### Task details
A single number is expected: the count of lines in the records below that contain "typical".

========

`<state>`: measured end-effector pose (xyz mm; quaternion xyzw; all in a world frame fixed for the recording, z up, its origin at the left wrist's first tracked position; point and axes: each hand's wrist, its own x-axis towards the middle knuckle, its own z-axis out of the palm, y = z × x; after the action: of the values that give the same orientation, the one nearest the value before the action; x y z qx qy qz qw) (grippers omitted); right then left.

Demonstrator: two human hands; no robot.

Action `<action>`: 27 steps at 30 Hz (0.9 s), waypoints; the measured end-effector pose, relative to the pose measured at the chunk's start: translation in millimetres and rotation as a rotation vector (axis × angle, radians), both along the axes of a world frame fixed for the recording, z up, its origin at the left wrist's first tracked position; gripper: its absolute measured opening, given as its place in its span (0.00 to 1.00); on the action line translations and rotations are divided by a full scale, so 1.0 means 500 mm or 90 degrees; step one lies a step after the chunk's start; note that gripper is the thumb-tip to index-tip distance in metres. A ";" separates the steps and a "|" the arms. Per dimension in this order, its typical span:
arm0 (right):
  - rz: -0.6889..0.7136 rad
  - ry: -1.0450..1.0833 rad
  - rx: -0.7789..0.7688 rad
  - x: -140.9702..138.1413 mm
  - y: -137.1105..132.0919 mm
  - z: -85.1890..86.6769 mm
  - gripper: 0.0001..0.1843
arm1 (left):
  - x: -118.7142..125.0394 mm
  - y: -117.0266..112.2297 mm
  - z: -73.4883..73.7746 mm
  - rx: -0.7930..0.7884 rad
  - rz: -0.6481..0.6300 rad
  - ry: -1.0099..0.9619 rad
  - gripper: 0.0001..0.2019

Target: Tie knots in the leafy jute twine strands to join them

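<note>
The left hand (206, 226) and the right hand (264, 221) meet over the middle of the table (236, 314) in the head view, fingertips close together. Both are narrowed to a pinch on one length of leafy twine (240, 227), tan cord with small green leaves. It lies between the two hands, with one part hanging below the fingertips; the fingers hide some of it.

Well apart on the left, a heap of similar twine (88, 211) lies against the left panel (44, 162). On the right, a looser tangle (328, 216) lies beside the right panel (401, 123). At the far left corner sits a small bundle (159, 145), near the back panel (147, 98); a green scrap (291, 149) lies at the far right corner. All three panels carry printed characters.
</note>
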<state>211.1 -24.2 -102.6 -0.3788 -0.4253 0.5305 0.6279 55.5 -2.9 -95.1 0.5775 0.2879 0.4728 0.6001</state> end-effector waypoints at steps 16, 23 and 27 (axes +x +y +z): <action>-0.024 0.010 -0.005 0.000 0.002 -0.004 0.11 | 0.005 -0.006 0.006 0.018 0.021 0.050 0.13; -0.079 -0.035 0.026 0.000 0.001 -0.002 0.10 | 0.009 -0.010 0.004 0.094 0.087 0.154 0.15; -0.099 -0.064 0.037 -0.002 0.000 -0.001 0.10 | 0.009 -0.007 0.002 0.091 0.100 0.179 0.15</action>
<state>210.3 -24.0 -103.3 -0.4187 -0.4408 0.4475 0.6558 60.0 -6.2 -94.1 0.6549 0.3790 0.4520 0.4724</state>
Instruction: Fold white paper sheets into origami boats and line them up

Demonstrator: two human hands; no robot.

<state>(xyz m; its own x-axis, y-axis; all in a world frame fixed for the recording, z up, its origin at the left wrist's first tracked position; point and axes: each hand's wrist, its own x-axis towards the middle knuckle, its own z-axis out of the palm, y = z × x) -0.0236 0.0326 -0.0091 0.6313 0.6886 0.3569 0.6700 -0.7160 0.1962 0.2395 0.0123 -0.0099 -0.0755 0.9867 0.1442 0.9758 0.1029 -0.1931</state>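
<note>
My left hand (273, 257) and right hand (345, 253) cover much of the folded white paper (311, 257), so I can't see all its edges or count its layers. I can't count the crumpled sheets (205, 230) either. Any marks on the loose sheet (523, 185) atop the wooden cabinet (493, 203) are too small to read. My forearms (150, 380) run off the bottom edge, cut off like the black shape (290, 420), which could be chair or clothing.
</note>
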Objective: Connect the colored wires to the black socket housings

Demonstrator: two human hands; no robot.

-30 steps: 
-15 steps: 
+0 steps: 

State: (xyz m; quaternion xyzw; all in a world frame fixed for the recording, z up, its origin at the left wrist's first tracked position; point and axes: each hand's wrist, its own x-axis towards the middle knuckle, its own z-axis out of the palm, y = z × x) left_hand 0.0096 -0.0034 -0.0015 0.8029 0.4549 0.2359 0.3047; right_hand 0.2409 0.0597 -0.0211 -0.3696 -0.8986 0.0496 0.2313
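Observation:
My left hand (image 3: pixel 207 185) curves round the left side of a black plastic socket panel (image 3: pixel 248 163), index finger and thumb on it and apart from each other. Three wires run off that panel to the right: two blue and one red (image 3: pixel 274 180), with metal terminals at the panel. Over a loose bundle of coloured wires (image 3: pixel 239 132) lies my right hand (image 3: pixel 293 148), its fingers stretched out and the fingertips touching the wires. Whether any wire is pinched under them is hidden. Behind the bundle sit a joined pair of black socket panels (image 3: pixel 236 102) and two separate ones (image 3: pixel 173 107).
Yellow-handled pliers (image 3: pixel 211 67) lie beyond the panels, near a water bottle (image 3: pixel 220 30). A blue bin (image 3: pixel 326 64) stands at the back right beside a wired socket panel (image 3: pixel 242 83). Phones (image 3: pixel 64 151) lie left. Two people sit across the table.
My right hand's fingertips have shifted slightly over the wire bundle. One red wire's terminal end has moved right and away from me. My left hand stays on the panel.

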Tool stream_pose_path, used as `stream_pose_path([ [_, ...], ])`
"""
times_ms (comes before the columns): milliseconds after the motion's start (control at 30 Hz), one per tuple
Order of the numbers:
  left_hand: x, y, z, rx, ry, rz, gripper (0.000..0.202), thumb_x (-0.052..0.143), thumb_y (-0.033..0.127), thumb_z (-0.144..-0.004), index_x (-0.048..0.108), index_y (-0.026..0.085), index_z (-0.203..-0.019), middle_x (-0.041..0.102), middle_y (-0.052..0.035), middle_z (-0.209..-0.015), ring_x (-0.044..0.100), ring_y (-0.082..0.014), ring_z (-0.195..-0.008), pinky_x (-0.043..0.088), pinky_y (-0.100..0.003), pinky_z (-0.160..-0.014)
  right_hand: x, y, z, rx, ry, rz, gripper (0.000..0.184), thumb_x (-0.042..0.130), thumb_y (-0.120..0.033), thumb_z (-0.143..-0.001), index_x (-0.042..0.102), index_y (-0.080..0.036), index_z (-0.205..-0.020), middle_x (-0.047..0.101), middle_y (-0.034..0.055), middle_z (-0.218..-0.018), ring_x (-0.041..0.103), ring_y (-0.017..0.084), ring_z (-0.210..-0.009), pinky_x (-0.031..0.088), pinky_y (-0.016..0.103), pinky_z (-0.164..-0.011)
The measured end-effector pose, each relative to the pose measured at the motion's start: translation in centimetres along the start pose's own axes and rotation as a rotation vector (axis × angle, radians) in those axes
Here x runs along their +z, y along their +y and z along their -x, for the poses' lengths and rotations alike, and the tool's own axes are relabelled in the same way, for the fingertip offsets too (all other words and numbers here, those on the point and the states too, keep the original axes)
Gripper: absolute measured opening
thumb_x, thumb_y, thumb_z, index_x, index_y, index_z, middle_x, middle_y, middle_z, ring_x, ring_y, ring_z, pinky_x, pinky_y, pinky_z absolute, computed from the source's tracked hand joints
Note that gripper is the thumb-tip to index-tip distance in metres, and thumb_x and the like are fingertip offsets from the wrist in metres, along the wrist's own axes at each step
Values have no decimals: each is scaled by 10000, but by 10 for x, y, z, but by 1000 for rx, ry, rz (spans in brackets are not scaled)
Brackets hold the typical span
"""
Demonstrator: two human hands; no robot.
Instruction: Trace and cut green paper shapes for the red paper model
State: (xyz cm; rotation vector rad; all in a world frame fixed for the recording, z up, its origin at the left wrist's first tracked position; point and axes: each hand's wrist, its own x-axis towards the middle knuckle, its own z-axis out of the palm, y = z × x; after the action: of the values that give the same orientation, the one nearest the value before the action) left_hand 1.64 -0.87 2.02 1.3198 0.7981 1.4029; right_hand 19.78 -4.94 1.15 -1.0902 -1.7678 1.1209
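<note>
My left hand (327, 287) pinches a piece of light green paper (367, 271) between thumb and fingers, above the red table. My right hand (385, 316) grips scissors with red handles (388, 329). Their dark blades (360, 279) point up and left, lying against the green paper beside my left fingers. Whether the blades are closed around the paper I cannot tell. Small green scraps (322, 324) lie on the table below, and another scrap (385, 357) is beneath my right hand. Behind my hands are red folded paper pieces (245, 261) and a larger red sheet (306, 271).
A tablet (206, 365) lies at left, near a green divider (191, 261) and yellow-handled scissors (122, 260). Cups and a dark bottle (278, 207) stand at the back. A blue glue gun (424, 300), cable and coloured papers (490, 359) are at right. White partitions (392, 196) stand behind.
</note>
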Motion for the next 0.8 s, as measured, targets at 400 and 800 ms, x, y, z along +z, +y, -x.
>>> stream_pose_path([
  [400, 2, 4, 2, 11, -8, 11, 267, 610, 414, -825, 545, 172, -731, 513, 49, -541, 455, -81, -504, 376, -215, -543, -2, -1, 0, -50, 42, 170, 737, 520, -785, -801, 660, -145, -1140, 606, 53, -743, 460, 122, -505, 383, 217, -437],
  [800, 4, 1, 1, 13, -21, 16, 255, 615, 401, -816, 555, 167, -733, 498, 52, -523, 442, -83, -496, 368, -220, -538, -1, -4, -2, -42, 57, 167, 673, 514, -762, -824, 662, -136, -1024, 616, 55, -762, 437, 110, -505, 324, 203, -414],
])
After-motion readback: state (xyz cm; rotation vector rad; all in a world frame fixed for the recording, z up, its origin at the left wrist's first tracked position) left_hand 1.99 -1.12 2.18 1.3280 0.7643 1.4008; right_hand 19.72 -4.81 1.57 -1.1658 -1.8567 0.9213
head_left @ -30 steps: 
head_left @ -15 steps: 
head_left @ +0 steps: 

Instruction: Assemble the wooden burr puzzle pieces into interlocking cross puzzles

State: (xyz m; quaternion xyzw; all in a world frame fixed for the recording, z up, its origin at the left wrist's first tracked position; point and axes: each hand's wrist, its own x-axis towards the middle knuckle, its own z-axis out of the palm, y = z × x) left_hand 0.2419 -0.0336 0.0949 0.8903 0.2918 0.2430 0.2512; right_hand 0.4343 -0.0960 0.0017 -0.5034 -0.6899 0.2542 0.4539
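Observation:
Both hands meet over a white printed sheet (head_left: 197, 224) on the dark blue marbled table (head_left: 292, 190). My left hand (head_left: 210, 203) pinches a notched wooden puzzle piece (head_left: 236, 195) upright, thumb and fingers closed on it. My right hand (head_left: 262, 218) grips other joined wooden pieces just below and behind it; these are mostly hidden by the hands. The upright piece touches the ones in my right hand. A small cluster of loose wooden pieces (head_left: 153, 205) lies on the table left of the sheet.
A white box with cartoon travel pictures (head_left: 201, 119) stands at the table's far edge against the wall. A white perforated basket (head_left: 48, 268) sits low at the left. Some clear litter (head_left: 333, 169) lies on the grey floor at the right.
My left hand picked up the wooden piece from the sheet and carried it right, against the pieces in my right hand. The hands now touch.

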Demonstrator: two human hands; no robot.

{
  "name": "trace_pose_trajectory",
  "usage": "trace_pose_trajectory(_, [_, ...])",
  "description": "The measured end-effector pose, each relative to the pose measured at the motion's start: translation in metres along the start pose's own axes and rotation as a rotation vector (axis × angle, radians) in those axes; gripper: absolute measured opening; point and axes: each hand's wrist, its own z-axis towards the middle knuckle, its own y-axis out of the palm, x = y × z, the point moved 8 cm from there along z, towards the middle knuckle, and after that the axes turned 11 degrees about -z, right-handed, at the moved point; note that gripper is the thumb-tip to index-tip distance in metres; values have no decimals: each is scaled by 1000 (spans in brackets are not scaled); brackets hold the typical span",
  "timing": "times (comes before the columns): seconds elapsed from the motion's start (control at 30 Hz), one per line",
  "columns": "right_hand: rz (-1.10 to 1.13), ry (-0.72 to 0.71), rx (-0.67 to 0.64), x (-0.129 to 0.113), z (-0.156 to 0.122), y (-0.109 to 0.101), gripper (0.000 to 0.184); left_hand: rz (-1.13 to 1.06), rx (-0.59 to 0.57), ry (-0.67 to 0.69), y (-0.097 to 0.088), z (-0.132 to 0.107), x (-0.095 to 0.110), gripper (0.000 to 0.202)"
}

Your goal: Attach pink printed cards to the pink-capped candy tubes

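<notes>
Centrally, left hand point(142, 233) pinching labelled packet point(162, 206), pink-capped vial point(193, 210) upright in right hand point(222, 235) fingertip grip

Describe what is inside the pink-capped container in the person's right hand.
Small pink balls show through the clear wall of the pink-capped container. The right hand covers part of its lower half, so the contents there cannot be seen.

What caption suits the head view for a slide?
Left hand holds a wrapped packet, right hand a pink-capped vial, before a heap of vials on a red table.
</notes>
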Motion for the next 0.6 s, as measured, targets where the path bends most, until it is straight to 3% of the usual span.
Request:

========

### Problem solution
3